▶ **YOUR ASSIGNMENT**
All that is needed is each line of the entries holding the word "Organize", copied as it stands.

Stored entries
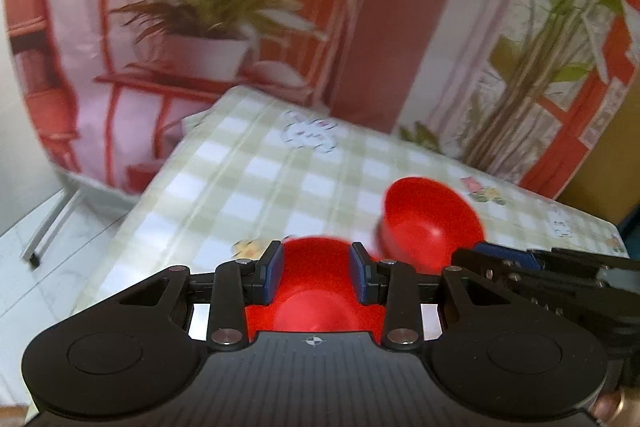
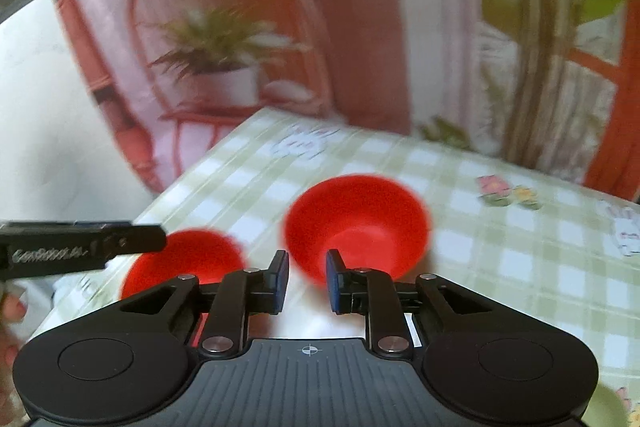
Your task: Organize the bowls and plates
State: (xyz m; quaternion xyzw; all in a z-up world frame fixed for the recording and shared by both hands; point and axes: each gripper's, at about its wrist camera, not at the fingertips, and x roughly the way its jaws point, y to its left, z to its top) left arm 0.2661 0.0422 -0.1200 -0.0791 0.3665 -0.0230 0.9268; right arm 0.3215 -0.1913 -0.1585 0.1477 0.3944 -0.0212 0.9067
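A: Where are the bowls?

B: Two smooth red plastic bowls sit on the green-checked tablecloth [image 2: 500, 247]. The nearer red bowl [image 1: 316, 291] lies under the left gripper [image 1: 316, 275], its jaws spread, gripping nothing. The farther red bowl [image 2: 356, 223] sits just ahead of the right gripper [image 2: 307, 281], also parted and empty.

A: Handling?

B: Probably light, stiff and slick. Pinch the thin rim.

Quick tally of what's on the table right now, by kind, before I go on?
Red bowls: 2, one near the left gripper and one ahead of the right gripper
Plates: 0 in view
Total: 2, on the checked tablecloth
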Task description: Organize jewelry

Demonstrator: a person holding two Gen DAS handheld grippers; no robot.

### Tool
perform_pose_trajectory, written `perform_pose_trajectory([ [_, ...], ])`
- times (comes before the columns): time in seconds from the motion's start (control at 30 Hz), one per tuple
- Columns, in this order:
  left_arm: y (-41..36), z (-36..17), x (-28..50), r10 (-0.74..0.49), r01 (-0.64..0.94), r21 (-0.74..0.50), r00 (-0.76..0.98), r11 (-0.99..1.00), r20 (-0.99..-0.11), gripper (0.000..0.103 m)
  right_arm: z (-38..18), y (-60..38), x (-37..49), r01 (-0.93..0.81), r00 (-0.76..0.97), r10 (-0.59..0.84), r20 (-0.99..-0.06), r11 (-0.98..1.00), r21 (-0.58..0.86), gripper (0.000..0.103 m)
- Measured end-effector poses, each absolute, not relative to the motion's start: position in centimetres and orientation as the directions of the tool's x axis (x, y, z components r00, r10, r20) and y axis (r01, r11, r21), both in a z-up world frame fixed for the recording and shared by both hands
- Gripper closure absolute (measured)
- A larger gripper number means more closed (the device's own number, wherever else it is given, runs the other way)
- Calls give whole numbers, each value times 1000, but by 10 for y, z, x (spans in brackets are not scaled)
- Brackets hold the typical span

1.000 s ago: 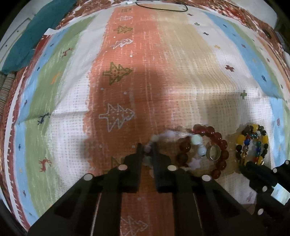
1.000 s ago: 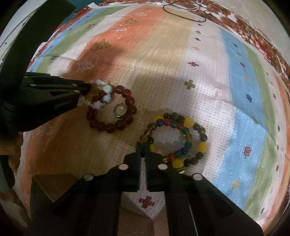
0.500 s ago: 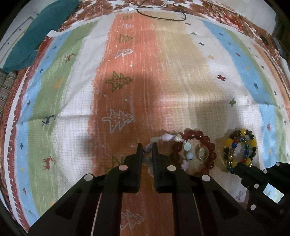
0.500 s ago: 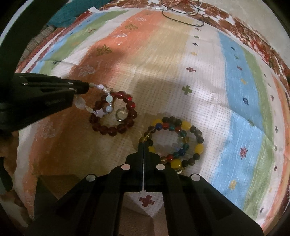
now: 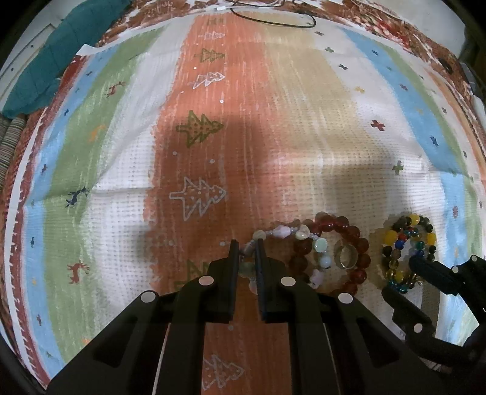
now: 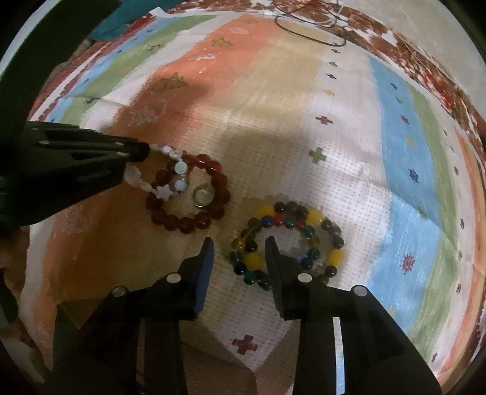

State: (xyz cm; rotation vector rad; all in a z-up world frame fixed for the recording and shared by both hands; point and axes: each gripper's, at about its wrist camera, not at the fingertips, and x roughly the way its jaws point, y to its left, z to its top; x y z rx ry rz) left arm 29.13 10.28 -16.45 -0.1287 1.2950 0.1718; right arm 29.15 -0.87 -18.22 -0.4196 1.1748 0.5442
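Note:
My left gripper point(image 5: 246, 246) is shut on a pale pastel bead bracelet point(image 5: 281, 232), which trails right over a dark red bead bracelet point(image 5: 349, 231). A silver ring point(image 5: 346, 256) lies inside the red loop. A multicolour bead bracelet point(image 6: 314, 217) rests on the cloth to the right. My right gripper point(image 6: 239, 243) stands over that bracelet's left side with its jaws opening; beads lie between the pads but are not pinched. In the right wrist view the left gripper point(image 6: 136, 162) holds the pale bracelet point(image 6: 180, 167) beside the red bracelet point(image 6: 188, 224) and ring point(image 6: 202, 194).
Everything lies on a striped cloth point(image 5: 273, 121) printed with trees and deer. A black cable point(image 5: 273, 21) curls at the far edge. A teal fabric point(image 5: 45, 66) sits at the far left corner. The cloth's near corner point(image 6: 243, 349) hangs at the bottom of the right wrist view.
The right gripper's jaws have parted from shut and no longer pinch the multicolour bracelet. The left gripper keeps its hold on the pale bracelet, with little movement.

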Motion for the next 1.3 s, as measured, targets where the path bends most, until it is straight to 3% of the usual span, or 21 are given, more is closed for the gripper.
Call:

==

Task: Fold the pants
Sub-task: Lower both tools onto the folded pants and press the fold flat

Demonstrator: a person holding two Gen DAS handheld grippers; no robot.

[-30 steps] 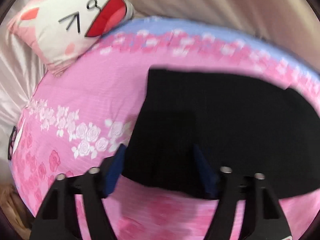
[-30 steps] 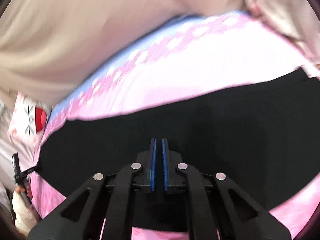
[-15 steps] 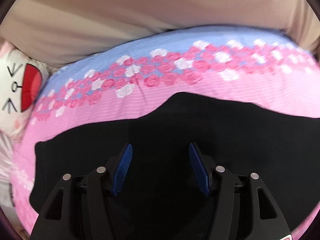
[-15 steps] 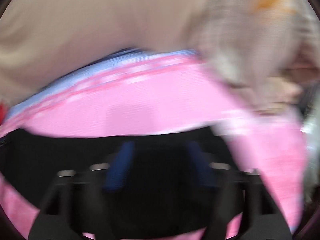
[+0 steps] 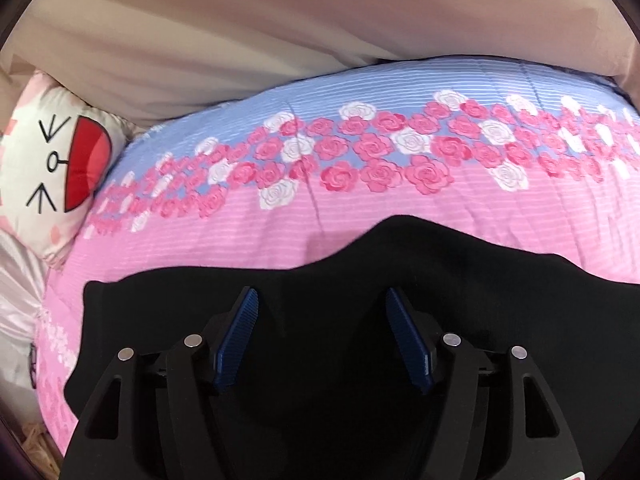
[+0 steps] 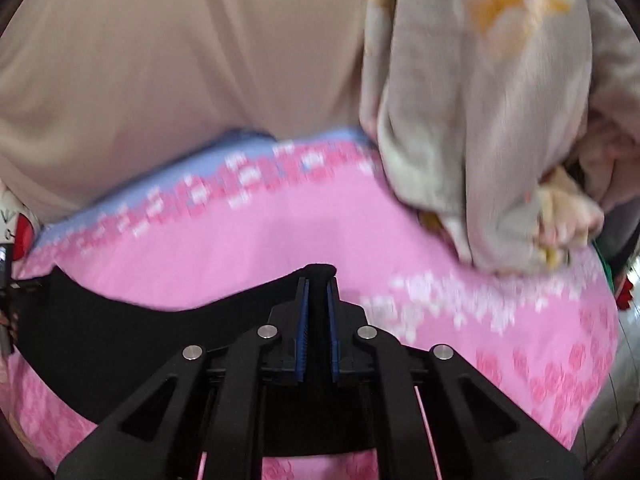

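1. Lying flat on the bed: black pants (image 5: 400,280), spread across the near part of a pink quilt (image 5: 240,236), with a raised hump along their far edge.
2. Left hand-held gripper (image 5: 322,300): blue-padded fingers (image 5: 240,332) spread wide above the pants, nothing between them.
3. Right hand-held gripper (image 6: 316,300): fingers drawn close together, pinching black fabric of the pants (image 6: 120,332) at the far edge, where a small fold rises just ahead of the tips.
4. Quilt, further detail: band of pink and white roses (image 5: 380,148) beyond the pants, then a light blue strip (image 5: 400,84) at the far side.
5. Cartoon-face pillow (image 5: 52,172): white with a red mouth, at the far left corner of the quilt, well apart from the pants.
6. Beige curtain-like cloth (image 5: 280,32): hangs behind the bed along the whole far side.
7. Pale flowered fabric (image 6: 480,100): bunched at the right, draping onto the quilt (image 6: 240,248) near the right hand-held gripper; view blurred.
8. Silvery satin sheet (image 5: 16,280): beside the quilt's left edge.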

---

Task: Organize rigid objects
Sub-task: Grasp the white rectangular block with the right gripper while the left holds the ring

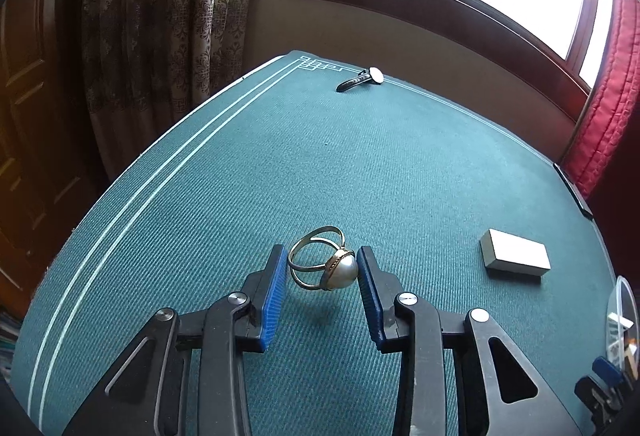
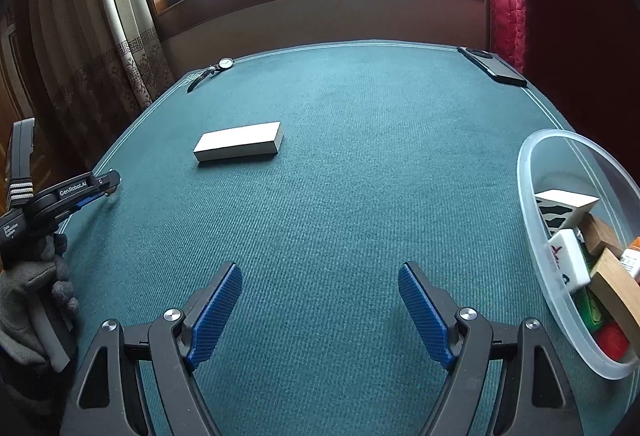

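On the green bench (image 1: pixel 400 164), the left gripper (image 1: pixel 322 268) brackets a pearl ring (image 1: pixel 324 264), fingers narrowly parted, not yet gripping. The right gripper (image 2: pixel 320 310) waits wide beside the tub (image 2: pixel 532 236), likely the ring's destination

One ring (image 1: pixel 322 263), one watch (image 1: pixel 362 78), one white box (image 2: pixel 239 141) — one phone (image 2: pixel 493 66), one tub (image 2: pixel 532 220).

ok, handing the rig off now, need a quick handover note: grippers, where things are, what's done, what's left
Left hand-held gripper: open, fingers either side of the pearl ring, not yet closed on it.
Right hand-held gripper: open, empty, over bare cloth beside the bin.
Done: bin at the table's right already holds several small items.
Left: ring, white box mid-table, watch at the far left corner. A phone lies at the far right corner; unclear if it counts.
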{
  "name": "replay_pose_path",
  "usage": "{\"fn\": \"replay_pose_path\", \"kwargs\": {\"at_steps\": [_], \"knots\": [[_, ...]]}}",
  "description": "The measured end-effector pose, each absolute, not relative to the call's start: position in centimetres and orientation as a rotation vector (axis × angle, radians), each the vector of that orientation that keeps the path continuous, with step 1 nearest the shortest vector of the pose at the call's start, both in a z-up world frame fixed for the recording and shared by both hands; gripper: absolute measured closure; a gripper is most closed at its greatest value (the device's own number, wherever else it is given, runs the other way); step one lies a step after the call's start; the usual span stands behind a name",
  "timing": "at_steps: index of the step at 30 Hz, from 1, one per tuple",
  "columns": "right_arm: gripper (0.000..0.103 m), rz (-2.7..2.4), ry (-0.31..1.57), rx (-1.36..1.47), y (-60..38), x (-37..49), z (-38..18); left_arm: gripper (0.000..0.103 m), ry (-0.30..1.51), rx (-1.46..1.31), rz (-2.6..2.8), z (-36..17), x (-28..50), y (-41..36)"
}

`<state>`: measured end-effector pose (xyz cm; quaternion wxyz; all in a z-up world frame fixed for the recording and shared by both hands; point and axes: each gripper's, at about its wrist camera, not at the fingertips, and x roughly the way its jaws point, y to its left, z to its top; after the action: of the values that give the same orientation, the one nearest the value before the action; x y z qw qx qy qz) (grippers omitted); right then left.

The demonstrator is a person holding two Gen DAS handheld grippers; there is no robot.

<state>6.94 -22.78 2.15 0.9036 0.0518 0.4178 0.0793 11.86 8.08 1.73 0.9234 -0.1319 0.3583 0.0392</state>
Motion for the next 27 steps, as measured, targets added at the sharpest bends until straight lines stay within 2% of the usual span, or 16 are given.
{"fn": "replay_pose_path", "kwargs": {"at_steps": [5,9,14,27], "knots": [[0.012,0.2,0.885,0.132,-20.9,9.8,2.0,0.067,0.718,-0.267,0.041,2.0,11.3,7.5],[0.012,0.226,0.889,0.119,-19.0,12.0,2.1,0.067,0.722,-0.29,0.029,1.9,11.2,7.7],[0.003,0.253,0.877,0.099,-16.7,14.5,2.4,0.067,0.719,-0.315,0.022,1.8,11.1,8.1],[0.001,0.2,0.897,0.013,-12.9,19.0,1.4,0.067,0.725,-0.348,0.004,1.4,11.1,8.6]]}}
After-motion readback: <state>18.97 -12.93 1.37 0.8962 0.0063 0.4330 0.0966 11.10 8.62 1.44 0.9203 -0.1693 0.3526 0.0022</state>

▶ **OUTPUT FOR THIS EXERCISE**
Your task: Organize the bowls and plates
Task description: Organize jewelry
Task: Organize rigid objects

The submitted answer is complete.